Senior Associate, Orrick
Rachel Wainer Apter is a member of the firm’s Supreme Court and Appellate Litigation practice. Ms. Apter has been a lead drafter on dozens of briefs in federal and state appellate tribunals and in the U.S. Supreme Court.
Her work spans a wide range of subject areas, including employment, bankruptcy, intellectual property, and constitutional litigation, and she has worked on many cases raising complex issues of statutory interpretation. She also maintains an active pro bono practice, recently presenting argument in the D.C. Court of Appeals on behalf of a defendant convicted of first degree murder.

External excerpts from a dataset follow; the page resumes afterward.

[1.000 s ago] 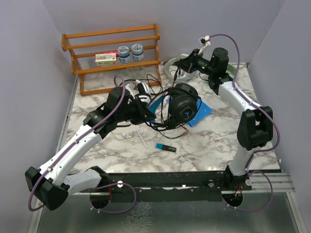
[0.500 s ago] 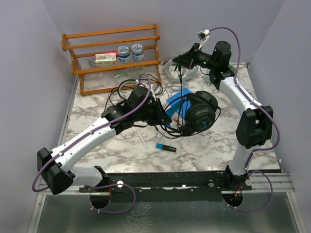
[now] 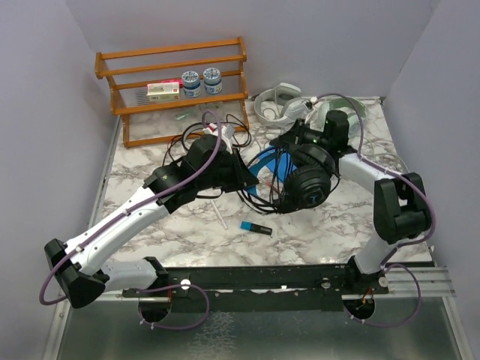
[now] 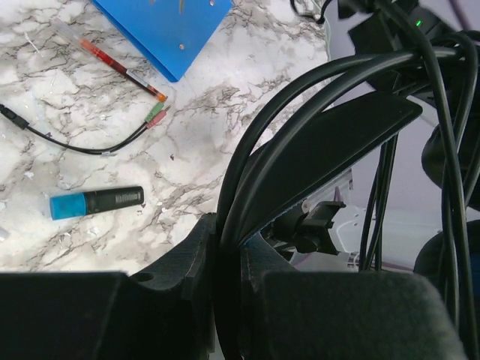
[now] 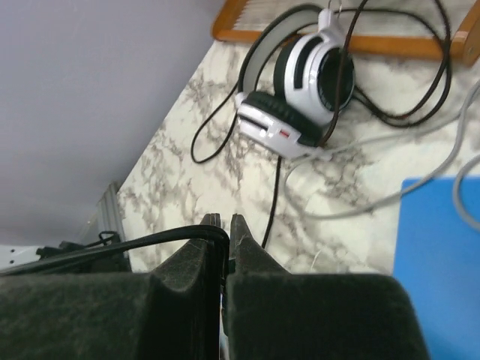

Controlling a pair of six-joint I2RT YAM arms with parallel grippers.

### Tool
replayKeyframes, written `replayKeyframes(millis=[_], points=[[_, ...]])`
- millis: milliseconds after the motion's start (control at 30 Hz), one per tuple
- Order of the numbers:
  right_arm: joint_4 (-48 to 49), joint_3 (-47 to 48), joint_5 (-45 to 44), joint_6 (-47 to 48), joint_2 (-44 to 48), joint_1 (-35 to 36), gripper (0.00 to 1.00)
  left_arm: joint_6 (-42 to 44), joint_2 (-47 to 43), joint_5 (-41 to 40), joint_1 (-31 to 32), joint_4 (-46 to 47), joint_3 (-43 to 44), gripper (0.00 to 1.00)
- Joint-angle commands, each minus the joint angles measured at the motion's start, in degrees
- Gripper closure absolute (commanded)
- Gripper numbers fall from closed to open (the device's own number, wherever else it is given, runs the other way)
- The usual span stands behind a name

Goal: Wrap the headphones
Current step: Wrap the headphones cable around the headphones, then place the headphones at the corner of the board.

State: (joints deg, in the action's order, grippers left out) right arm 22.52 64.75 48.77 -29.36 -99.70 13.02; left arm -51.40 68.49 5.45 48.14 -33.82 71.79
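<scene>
The all-black headphones (image 3: 307, 184) hang between the two arms. Their headband (image 4: 330, 142) and a bundle of black cord run straight into the left fingers (image 4: 227, 238), which are clamped tight on the band where it meets them, with no gap showing. From that grip the band arcs up and away, and the ear cup sits just beyond the fingertips over the tabletop (image 3: 322, 232). The right fingers (image 5: 223, 225) are closed almost together on a thin black cable (image 5: 150, 241) that leaves the tips sideways; which pair it belongs to I cannot tell. Ahead of the right fingers the white-and-black headphones (image 5: 296, 90) lie on the marble with their cord looped loosely around them, up against the wooden rack (image 5: 345, 39). A blue sheet (image 5: 442, 225) lies just beside the fingers. The pale grey-white headphones (image 3: 276, 101) rest farther out, past the right arm's wrist. Below the left fingers lie a blue marker (image 4: 97, 201), a cable ending in jack plugs (image 4: 155, 115) and a red pen (image 4: 120, 69).
</scene>
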Motion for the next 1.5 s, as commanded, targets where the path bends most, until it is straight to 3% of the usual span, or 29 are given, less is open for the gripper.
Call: replayKeyframes(millis=[0, 233, 500, 667, 800, 933, 1233, 1467], points=[[10.4, -10.3, -2.4, -6.8, 7.5, -0.5, 1.00, -2.5, -7.0, 1.3, 1.5, 6.8, 1.6, 1.00], [10.2, -23.5, -6.7, -7.0, 15.5, 12.5, 1.00, -7.4, -12.5, -7.5, -0.7, 10.1, -5.9, 1.00], [30.4, -37.9, -19.1, -21.7, 20.0, 25.0, 1.00, -15.6, -15.6, -8.5, -6.2, 16.6, -17.1, 1.00], [31.1, -37.1, -26.2, -22.8, 16.6, 32.2, 1.00, -16.8, -20.2, -18.4, -7.1, 9.2, -22.2, 1.00], [37.8, -38.5, -32.8, -26.2, 10.9, 38.7, 1.00, -23.4, -28.2, -23.1, -8.0, 5.7, -31.0, 1.00], [42.9, -36.1, -32.7, -28.6, 3.5, 41.2, 1.00, -29.5, -35.5, -26.6, -9.1, 4.3, -38.3, 1.00], [46.3, -33.6, -36.3, -35.8, -5.6, 42.2, 0.99, -27.6, -34.3, -45.2, -9.3, -9.5, -35.5, 1.00], [50.4, -27.2, -36.4, -41.5, -16.0, 45.6, 1.00, -29.9, -31.4, -53.2, -10.5, -14.0, -35.4, 1.00]])
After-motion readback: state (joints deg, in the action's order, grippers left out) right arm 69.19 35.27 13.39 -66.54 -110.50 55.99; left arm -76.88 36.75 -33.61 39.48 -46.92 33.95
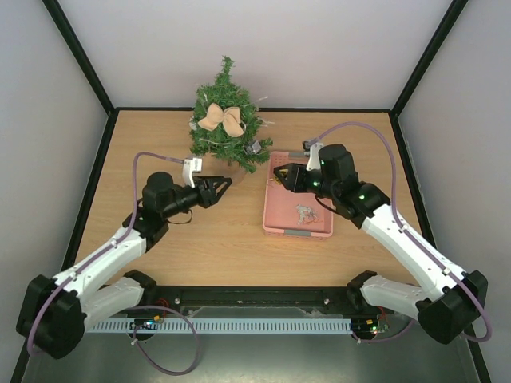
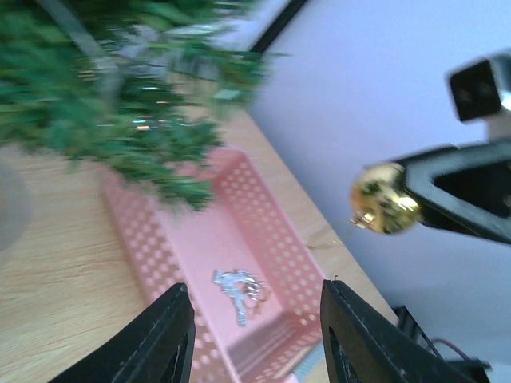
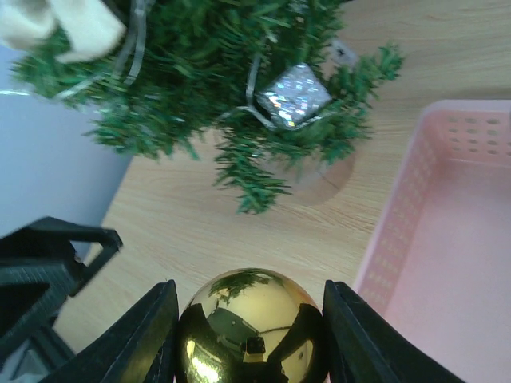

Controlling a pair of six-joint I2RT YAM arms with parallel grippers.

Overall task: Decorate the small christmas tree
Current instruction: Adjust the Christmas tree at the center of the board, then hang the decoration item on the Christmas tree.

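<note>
The small christmas tree stands in the way at the back of the table, and the pink basket blocks the wood just right of it. Bare wood lies open between the left gripper and the right gripper, which holds a gold ball.

The tree stands at the table's back, the basket just right and nearer.

This is a robotics lab test cell: plain pale wall panels in black frame posts box in a light wood-grain tabletop, and white-and-black robot arms and a slotted white cable duct sit at the tabletop's near edge.
</note>
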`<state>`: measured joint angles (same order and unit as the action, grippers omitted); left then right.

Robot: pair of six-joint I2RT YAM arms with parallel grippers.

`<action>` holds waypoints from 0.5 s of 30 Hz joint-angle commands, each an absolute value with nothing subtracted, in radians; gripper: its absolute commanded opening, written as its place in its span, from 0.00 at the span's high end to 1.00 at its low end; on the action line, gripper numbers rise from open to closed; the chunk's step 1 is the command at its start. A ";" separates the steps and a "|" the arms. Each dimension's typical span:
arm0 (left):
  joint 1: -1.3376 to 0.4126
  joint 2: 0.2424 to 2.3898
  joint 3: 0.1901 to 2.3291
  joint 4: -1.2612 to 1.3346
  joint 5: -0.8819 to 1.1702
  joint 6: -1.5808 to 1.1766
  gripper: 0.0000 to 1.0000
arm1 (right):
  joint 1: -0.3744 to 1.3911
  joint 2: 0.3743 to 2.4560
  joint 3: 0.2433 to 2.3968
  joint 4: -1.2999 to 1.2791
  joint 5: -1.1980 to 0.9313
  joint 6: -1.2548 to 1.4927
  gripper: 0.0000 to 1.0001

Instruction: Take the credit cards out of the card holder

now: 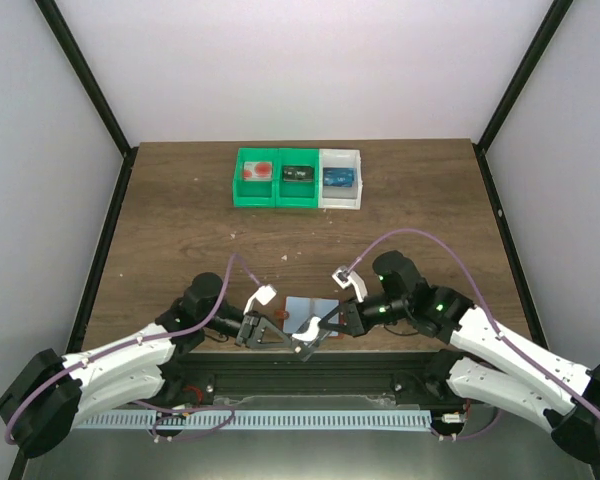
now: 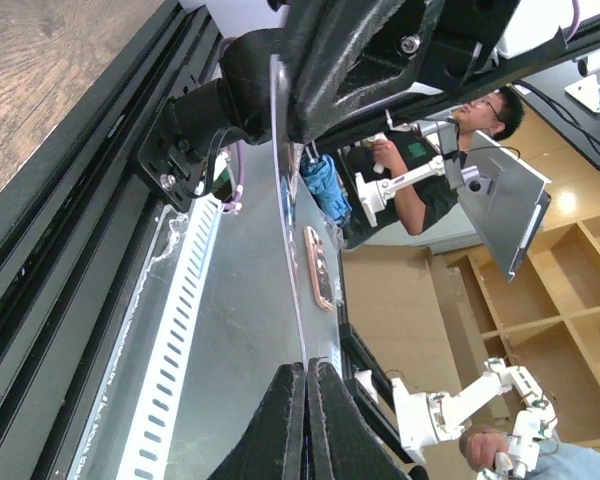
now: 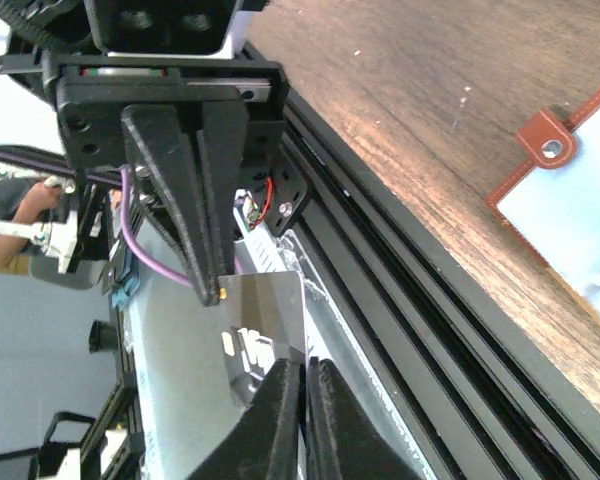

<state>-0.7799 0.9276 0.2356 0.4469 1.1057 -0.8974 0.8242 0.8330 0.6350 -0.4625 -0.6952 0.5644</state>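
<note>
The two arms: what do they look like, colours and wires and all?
Both the left arm and right arm have white shells with black joints and bases. A purple cable loops along each. Small green lights glow on the right arm. The left gripper and right gripper each end in two black, wedge-shaped, textured fingers.

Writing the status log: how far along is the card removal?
Done: card holder lies open on the table. In hand: one grey credit card is out, pinched by both the right gripper and left gripper. Left: setting it down; whether more cards remain inside can't be seen.
</note>
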 commanded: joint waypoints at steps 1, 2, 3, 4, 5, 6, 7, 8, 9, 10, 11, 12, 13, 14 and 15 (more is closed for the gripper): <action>-0.784 0.919 0.235 0.471 1.115 -0.895 1.00 | 0.810 0.823 0.626 -0.424 -0.757 0.547 0.99; -0.785 0.919 0.240 0.455 1.107 -0.885 1.00 | 0.810 0.821 0.624 -0.421 -0.760 0.545 0.99; -0.784 0.918 0.246 0.428 1.093 -0.873 1.00 | 0.810 0.819 0.620 -0.416 -0.764 0.543 1.00; -0.785 0.917 0.255 0.399 1.081 -0.858 0.93 | 0.810 0.814 0.614 -0.409 -0.764 0.546 1.00; -0.785 0.917 0.264 0.368 1.064 -0.844 0.82 | 0.809 0.810 0.609 -0.401 -0.763 0.550 0.99; -0.785 0.914 0.279 0.334 1.043 -0.828 0.71 | 0.808 0.807 0.605 -0.394 -0.759 0.555 0.99; -0.784 0.909 0.296 0.286 1.015 -0.808 0.61 | 0.808 0.805 0.604 -0.387 -0.754 0.561 1.00; -0.783 0.900 0.315 0.239 0.984 -0.790 0.55 | 0.808 0.805 0.601 -0.383 -0.744 0.567 1.00; -0.779 0.889 0.338 0.194 0.943 -0.777 0.49 | 0.808 0.803 0.600 -0.378 -0.734 0.574 0.99; -0.775 0.877 0.360 0.145 0.896 -0.767 0.43 | 0.807 0.800 0.600 -0.374 -0.723 0.580 1.00; -0.769 0.861 0.384 0.108 0.860 -0.760 0.38 | 0.807 0.798 0.602 -0.370 -0.705 0.587 1.00; -0.760 0.845 0.405 0.081 0.827 -0.754 0.35 | 0.807 0.794 0.604 -0.367 -0.678 0.593 0.99; -0.750 0.830 0.426 0.051 0.794 -0.745 0.30 | 0.807 0.791 0.606 -0.360 -0.642 0.603 0.99; -0.738 0.815 0.452 0.012 0.752 -0.733 0.23 | 0.807 0.790 0.608 -0.349 -0.602 0.617 0.99; -0.725 0.803 0.480 -0.038 0.698 -0.711 0.15 | 0.807 0.791 0.608 -0.334 -0.567 0.628 0.99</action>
<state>-0.7609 0.8562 0.3859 0.1421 0.8928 -0.7883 0.8146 0.8085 0.5999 -0.3950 -0.6937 0.5865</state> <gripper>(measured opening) 0.739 0.016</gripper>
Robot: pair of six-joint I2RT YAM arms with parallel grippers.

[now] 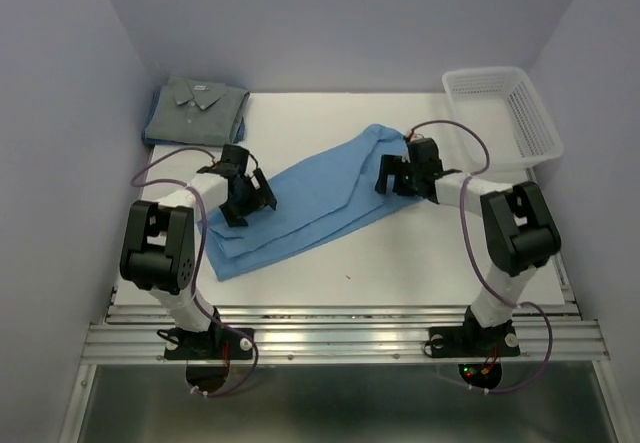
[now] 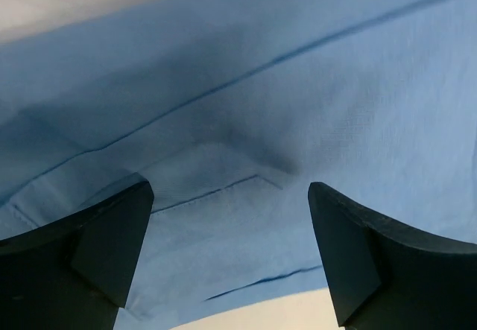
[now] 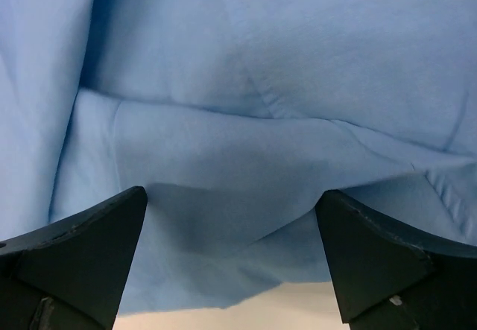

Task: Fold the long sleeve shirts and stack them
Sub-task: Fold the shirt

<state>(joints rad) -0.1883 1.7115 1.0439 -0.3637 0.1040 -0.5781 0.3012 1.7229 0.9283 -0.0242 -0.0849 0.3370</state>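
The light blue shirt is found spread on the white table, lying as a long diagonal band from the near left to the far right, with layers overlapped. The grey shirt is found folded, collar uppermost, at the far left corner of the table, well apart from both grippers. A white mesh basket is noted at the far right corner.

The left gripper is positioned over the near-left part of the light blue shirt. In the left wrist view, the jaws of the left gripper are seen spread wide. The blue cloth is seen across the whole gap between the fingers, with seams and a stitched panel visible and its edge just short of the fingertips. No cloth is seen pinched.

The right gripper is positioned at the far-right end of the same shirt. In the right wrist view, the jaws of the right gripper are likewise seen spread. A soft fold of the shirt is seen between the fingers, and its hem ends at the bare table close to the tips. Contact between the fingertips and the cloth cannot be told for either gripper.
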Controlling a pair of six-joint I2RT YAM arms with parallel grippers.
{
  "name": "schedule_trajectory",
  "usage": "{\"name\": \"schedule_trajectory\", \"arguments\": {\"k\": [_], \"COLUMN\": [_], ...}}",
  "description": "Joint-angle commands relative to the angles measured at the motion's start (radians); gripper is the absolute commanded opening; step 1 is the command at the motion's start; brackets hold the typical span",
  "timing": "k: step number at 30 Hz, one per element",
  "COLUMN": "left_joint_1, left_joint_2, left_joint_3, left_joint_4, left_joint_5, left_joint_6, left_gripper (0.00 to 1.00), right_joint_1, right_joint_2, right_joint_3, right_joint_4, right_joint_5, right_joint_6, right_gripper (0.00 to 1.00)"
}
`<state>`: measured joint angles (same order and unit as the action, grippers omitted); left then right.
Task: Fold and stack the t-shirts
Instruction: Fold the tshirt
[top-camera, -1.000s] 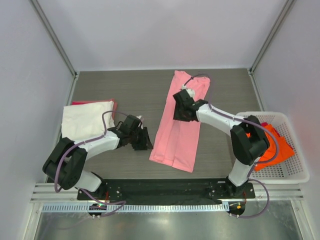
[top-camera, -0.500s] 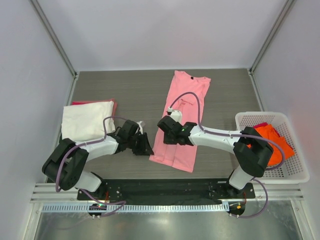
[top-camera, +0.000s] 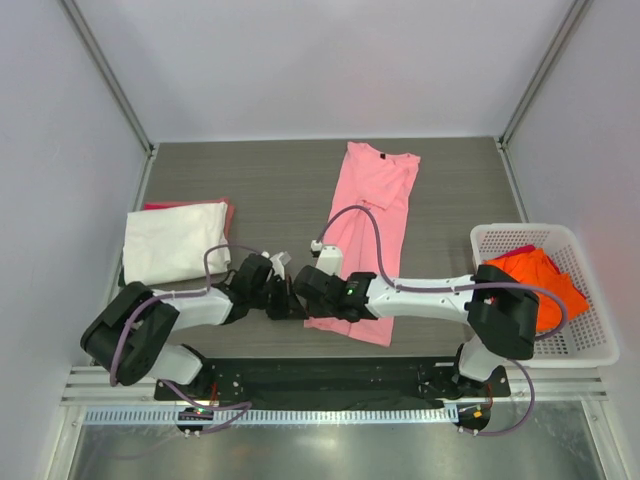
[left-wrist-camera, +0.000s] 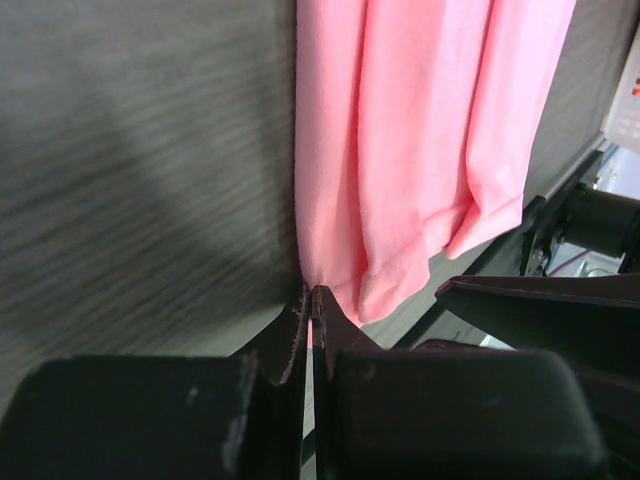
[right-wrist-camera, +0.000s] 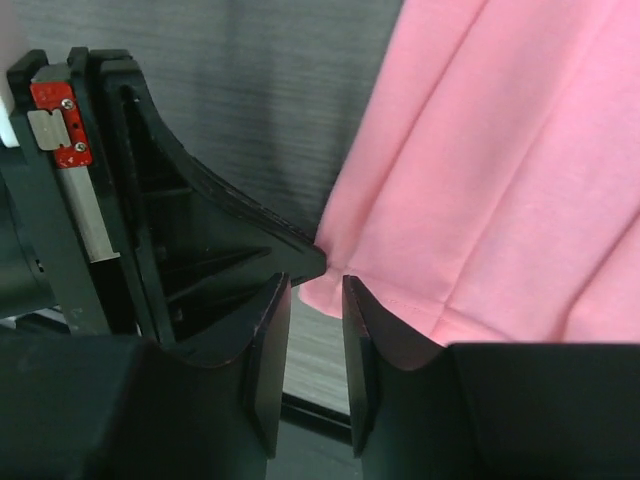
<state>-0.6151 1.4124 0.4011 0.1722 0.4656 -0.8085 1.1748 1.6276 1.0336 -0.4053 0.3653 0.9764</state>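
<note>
A light pink t-shirt (top-camera: 365, 235) lies folded into a long strip, collar at the far end. My left gripper (top-camera: 292, 305) is at its near left corner, and in the left wrist view the gripper (left-wrist-camera: 312, 303) is shut with the pink hem corner (left-wrist-camera: 345, 270) pinched at its tips. My right gripper (top-camera: 308, 290) reaches across to the same corner. In the right wrist view the gripper (right-wrist-camera: 315, 290) stands narrowly open, and the shirt's corner (right-wrist-camera: 330, 290) sits just ahead of its tips. A cream-white t-shirt (top-camera: 172, 242) lies folded on a red one (top-camera: 229, 207) at the left. An orange t-shirt (top-camera: 545, 285) is in the basket.
The white mesh basket (top-camera: 590, 352) stands at the right edge of the table. The left gripper's black finger (right-wrist-camera: 200, 235) is close beside the right gripper's tips. Side walls enclose the dark wood-grain table (top-camera: 250, 180).
My right arm swept from the far part of the pink shirt down to its near left corner. My left gripper moved in to that corner and shut on it.
</note>
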Motion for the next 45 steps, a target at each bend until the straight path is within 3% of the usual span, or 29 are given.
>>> {"name": "schedule_trajectory", "arguments": {"k": [1, 9, 16, 18, 21, 22, 23, 38, 41, 45], "left_joint_1": [-0.026, -0.037, -0.046, -0.048, -0.048, -0.048, -0.048, -0.048, -0.048, -0.048], "left_joint_2": [-0.042, -0.119, -0.075, -0.052, -0.021, -0.014, 0.005, -0.001, -0.007, -0.027], "left_joint_3": [-0.085, -0.090, -0.071, -0.073, -0.077, -0.079, -0.079, -0.079, -0.081, -0.088], "left_joint_4": [0.068, 0.015, 0.013, 0.032, 0.055, 0.059, 0.064, 0.041, 0.039, 0.035], "left_joint_5": [-0.014, -0.030, -0.035, -0.035, -0.038, -0.042, -0.044, -0.071, -0.065, -0.045], "left_joint_6": [-0.029, -0.024, 0.011, 0.015, 0.020, 0.020, 0.022, 0.038, 0.035, 0.025], "left_gripper": [0.00, 0.00, 0.00, 0.00, 0.00, 0.00, 0.00, 0.00, 0.00, 0.00], "right_joint_1": [0.048, 0.098, 0.120, 0.126, 0.128, 0.128, 0.128, 0.128, 0.129, 0.129], "right_joint_2": [-0.008, 0.084, 0.153, 0.156, 0.146, 0.124, 0.111, -0.300, -0.376, -0.440], "right_joint_3": [-0.009, 0.037, 0.089, 0.091, 0.085, 0.073, 0.062, -0.308, -0.385, -0.437], "right_joint_4": [-0.001, -0.065, -0.139, -0.156, -0.191, -0.197, -0.199, -0.158, -0.138, -0.124], "right_joint_5": [0.063, 0.118, 0.146, 0.152, 0.185, 0.196, 0.201, 0.179, 0.155, 0.162], "right_joint_6": [0.070, 0.094, 0.116, 0.126, 0.142, 0.156, 0.160, 0.346, 0.366, 0.375], "right_gripper": [0.34, 0.37, 0.37, 0.35, 0.21, 0.12, 0.11, 0.07, 0.13, 0.48]}}
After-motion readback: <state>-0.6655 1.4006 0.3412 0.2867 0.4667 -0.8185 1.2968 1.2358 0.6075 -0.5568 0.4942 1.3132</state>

Prior to joining Orrick, Ms. Apter served as a law clerk to Justice Ruth Bader Ginsburg, Chief Judge Robert Katzmann of the U.S. Court of Appeals for the Second Circuit, and Judge Jed Rakoff of the U.S. District Court for the Southern District of New York. Rachel sits on the selection committee of the Immigrant Justice Corps, the country's first fellowship program dedicated to meeting the need for high-quality legal assistance for immigrants seeking citizenship and fighting deportation.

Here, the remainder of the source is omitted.